**EXERCISE DESCRIPTION:** Please print every line of the listing, unchanged.

═════ DATA SEGMENT ═════

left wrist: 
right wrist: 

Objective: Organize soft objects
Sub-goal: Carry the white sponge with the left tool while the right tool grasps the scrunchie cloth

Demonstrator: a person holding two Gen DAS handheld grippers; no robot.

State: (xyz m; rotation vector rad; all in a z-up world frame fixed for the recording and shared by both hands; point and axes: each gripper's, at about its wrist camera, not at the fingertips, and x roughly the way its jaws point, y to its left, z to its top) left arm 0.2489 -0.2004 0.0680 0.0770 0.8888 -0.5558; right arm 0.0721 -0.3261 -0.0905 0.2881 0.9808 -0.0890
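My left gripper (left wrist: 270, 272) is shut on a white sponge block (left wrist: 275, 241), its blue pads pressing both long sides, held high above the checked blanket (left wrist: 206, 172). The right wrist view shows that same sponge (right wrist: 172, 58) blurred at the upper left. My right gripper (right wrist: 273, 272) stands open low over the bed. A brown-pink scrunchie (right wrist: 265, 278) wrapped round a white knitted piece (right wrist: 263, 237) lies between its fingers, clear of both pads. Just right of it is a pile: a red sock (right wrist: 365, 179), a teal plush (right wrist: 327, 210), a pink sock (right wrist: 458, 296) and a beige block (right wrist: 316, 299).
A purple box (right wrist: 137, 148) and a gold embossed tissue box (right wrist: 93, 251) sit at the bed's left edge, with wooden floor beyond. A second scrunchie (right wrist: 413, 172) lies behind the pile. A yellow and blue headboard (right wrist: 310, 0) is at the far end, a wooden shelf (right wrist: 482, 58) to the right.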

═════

**REPLY:**
left wrist: 
right wrist: 

Objective: Organize soft objects
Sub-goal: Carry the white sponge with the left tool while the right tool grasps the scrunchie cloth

Demonstrator: a person holding two Gen DAS handheld grippers; no robot.

State: (xyz m; rotation vector rad; all in a z-up world frame fixed for the recording and shared by both hands; point and axes: each gripper's, at about its wrist camera, not at the fingertips, and x roughly the way its jaws point, y to its left, z to its top) left arm 0.2489 -0.2004 0.0680 0.0770 0.8888 -0.5558; right arm 0.0721 -0.3261 -0.0905 0.2881 0.9808 -0.0890
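My left gripper (left wrist: 270, 272) is shut on a white sponge block (left wrist: 275, 241), its blue pads pressing both long sides, held high above the checked blanket (left wrist: 206, 172). The right wrist view shows that same sponge (right wrist: 172, 58) blurred at the upper left. My right gripper (right wrist: 273, 272) stands open low over the bed. A brown-pink scrunchie (right wrist: 265, 278) wrapped round a white knitted piece (right wrist: 263, 237) lies between its fingers, clear of both pads. Just right of it is a pile: a red sock (right wrist: 365, 179), a teal plush (right wrist: 327, 210), a pink sock (right wrist: 458, 296) and a beige block (right wrist: 316, 299).
A purple box (right wrist: 137, 148) and a gold embossed tissue box (right wrist: 93, 251) sit at the bed's left edge, with wooden floor beyond. A second scrunchie (right wrist: 413, 172) lies behind the pile. A yellow and blue headboard (right wrist: 310, 0) is at the far end, a wooden shelf (right wrist: 482, 58) to the right.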

The answer contains nothing further.